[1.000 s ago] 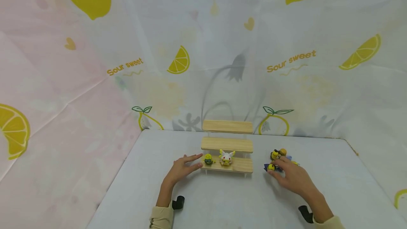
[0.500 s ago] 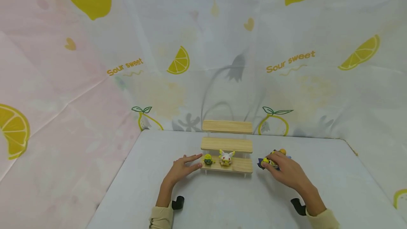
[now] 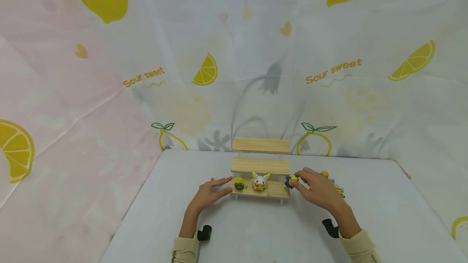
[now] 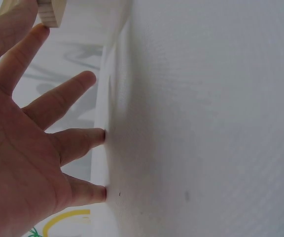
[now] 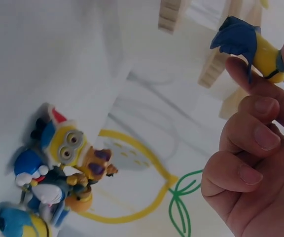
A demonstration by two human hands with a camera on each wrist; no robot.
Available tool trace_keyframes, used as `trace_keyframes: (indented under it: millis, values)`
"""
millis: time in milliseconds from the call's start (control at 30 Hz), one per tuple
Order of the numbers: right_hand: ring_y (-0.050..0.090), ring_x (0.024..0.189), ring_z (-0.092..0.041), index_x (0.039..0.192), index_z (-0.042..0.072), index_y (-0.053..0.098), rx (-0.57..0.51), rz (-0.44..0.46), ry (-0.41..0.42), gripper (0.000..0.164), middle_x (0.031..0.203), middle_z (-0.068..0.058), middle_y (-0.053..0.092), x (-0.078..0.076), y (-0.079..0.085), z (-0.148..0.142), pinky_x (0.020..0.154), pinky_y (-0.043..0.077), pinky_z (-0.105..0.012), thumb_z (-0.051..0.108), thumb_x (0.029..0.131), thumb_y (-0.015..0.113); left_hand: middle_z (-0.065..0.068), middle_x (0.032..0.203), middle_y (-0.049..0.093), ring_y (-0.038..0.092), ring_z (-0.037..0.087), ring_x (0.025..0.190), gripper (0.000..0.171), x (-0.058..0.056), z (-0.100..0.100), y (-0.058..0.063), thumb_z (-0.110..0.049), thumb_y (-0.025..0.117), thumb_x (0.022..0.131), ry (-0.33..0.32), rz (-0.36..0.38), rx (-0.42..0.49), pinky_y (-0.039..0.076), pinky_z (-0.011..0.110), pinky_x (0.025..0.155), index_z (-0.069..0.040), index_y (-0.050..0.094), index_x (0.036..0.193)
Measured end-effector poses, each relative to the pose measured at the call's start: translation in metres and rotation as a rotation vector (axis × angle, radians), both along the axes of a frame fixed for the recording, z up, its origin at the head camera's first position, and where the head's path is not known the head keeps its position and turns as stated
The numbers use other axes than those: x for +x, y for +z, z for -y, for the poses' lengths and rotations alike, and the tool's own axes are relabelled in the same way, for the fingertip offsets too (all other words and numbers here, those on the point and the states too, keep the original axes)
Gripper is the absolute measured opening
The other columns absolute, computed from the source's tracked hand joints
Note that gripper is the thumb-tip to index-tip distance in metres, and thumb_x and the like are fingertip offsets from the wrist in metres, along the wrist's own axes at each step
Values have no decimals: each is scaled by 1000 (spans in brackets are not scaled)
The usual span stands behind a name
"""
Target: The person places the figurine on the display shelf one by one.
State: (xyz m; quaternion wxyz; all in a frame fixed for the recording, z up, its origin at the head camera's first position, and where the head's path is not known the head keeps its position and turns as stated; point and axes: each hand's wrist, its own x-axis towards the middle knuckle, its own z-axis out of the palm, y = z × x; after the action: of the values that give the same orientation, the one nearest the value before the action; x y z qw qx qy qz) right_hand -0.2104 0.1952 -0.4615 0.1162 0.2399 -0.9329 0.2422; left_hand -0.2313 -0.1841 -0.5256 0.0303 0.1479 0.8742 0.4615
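My right hand (image 3: 319,190) pinches a small yellow minion figurine with a blue cape (image 3: 291,181) between thumb and index finger, at the right end of the lowest step of a three-tier wooden display shelf (image 3: 280,190). In the right wrist view the caped figurine (image 5: 266,55) lies sideways in the grip. My left hand (image 3: 208,195) has its fingers spread, fingertips at the left end of that step; the left wrist view shows a finger touching the wood end (image 4: 52,14). A yellow-green figurine (image 3: 239,183) and a white figurine with yellow ears (image 3: 260,182) stand on the lowest step.
Several figurines lie heaped on the white table right of the shelf, among them a goggled minion (image 5: 68,145) and a blue-and-yellow figurine (image 5: 21,222). The upper steps (image 3: 261,165) rise behind. A lemon-print cloth (image 3: 256,52) hangs at the back.
My right hand has lifted the caped figurine from the heap and carried it left to the shelf's right end. The left hand has stayed in place.
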Motion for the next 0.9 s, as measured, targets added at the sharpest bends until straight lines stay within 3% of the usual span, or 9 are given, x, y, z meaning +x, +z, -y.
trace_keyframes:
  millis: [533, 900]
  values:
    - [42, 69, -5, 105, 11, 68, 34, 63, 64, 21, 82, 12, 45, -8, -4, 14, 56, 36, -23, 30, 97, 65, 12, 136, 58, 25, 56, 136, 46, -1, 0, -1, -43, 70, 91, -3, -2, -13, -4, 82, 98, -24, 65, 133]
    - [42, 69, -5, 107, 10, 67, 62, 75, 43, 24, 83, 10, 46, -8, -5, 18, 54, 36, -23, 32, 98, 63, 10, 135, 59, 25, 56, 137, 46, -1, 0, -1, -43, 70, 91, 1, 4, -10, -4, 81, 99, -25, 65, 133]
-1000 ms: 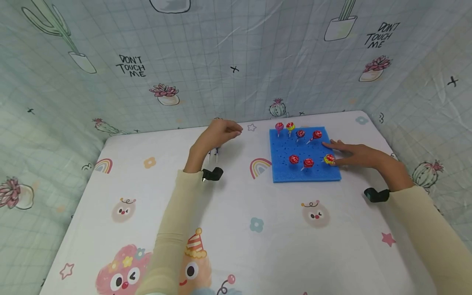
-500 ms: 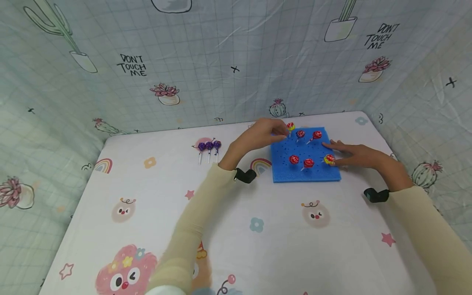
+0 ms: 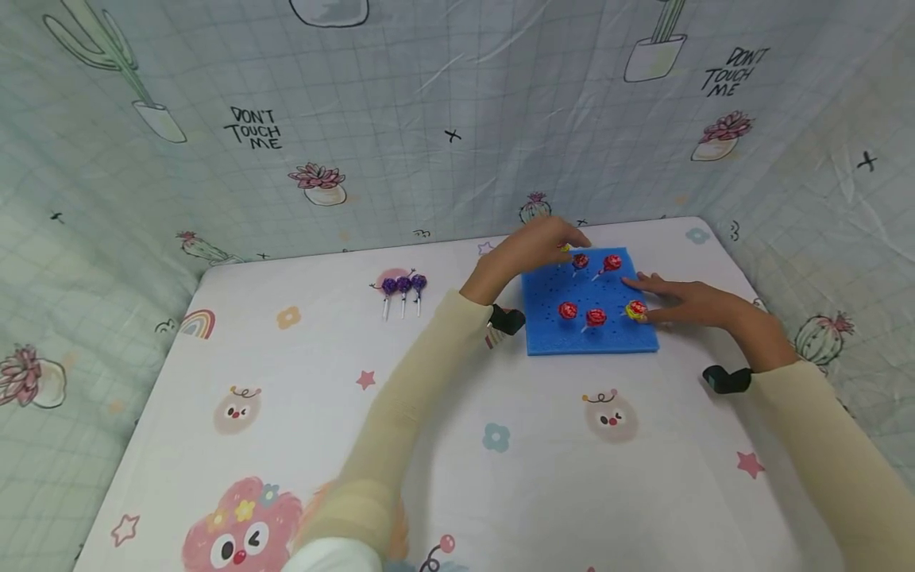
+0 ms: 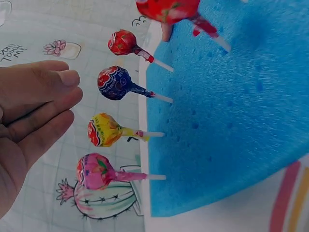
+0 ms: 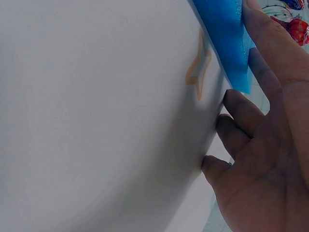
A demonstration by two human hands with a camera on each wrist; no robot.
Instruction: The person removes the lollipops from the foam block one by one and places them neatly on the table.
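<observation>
My left hand (image 3: 532, 248) hovers over the back left of a blue foam board (image 3: 565, 342), its fingers loosely bent with nothing between them. Beside it in the left wrist view stand a pink lollipop (image 4: 96, 171), a yellow lollipop (image 4: 103, 129), a dark blue lollipop (image 4: 114, 82) and a red lollipop (image 4: 122, 42), sticks in the foam. In the head view that hand hides the pink one. Two red lollipops (image 3: 596, 318) and a red-yellow lollipop (image 3: 635, 310) form the front row. My right hand (image 3: 696, 303) rests against the board's right edge, fingers extended.
Three purple lollipops (image 3: 403, 284) lie side by side on the white patterned tabletop (image 3: 543, 477), left of the board. A printed cloth wall (image 3: 400, 159) rises behind the table. Each wrist carries a black camera (image 3: 727, 380).
From near the purple lollipops, my left hand has moved right to the board's back row, uncovering those three. The right hand has stayed at the board's edge.
</observation>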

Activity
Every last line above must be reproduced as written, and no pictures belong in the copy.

Your response
[1.000 s ago] 
[0.500 s ago] 
[now] 
[now] 
[now] 
A demonstration by two human hands with a camera on each wrist; no robot.
Available tool trace_keyframes, used as `trace_keyframes: (indented under it: millis, values)`
"""
millis: time in milliseconds from the call's start (control at 30 Hz), one per tuple
Order of the numbers: right_hand: ring_y (-0.050..0.090), ring_x (0.024..0.189), ring_z (-0.092..0.041), index_x (0.039..0.192), index_z (-0.042..0.072), index_y (-0.053..0.098), rx (-0.57..0.51), rz (-0.44..0.46), ry (-0.41..0.42), gripper (0.000..0.164), middle_x (0.031..0.203), middle_z (-0.068..0.058), middle_y (-0.053..0.092), x (-0.078..0.076), y (-0.079..0.085), z (-0.148..0.142), pinky_x (0.020..0.154), pinky_y (-0.043..0.077), pinky_z (-0.105..0.012), thumb_z (-0.051..0.108), thumb_x (0.029..0.131), thumb_y (-0.015..0.113); left_hand: middle_z (-0.065..0.068), middle_x (0.032..0.203), middle_y (-0.049..0.093), ring_y (-0.038..0.092), ring_z (-0.037..0.087), ring_x (0.025..0.190), gripper (0.000..0.171), x (-0.058..0.056), z (-0.100..0.100), y (-0.058..0.063), thumb_z (-0.110..0.049), thumb_y (-0.025..0.117), thumb_x (0.022..0.131), ry (-0.33..0.32), rz (-0.36..0.38), rx (-0.42..0.49), pinky_y (-0.039..0.076), pinky_z (-0.011..0.110), pinky_x (0.025..0.155), index_z (-0.069..0.040), index_y (-0.050..0.094), index_x (0.036..0.193)
Measured end-effector poses, each relative to the pose measured at the call's start: translation in metres and rotation as a rotation vector (axis × angle, radians), both along the axes of a frame fixed for the recording, z up, its origin at the head camera's first position, and where the head's path is not known the head keeps its position and turns as stated
The numbers use other axes than those: x for +x, y for +z, z for -y, for the poses' lengths and rotations alike, and the tool's own axes are relabelled in the same way, for the fingertip offsets too (all other words and numbers here, those on the point and the states too, keep the original axes)
Gripper is the absolute measured opening
The other columns absolute, computed from the source's tracked hand joints
Note that gripper is the thumb-tip to index-tip distance in metres, and thumb_x and the like are fingertip offsets from the wrist in metres, along the wrist's own axes at each step
Values have no decimals: each is scaled by 1000 (spans in brackets are not scaled)
The usual span stands behind a name
"""
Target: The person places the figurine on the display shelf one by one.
State: (xyz m; quaternion wxyz; all in a frame fixed for the recording, z up, its origin at the head camera's first position, and where the head's path is not known the head keeps its position and turns as stated; point and axes: each hand's wrist, its own x-axis towards the middle knuckle, its own z-axis out of the palm, y = z × x; after the action: of the values that give the same orientation, the one nearest the value before the action; x y z qw qx qy qz) right_hand -0.2104 0.1952 -0.4615 0.1162 0.2399 -0.9329 0.2422; left_hand -0.2313 -0.1841 -0.5256 0.0303 0.1479 0.8742 0.4615
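My right hand (image 3: 319,190) pinches a small yellow minion figurine with a blue cape (image 3: 291,181) between thumb and index finger, at the right end of the lowest step of a three-tier wooden display shelf (image 3: 280,190). In the right wrist view the caped figurine (image 5: 266,55) lies sideways in the grip. My left hand (image 3: 208,195) has its fingers spread, fingertips at the left end of that step; the left wrist view shows a finger touching the wood end (image 4: 52,14). A yellow-green figurine (image 3: 239,183) and a white figurine with yellow ears (image 3: 260,182) stand on the lowest step.
Several figurines lie heaped on the white table right of the shelf, among them a goggled minion (image 5: 68,145) and a blue-and-yellow figurine (image 5: 21,222). The upper steps (image 3: 261,165) rise behind. A lemon-print cloth (image 3: 256,52) hangs at the back.
My right hand has lifted the caped figurine from the heap and carried it left to the shelf's right end. The left hand has stayed in place.
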Motion for the next 0.9 s, as measured, targets added at the sharpest bends until straight lines stay within 3% of the usual span, or 9 are given, x, y, z meaning +x, +z, -y.
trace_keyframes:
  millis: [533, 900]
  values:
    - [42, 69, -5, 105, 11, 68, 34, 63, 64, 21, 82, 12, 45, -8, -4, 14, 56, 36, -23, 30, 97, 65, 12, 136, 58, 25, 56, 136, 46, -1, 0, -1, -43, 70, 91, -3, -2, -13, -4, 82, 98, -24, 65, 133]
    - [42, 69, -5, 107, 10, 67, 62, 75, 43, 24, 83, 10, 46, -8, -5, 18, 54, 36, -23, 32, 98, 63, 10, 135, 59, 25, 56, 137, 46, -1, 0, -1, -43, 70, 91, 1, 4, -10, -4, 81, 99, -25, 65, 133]
-1000 ms: 
-500 ms: 
+0 ms: 
+0 ms: 
+0 ms: 
A demonstration by two human hands with a camera on each wrist; no robot.
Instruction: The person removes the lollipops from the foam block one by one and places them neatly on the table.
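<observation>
My left hand (image 3: 532, 248) hovers over the back left of a blue foam board (image 3: 565, 342), its fingers loosely bent with nothing between them. Beside it in the left wrist view stand a pink lollipop (image 4: 96, 171), a yellow lollipop (image 4: 103, 129), a dark blue lollipop (image 4: 114, 82) and a red lollipop (image 4: 122, 42), sticks in the foam. In the head view that hand hides the pink one. Two red lollipops (image 3: 596, 318) and a red-yellow lollipop (image 3: 635, 310) form the front row. My right hand (image 3: 696, 303) rests against the board's right edge, fingers extended.
Three purple lollipops (image 3: 403, 284) lie side by side on the white patterned tabletop (image 3: 543, 477), left of the board. A printed cloth wall (image 3: 400, 159) rises behind the table. Each wrist carries a black camera (image 3: 727, 380).
From near the purple lollipops, my left hand has moved right to the board's back row, uncovering those three. The right hand has stayed at the board's edge.
</observation>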

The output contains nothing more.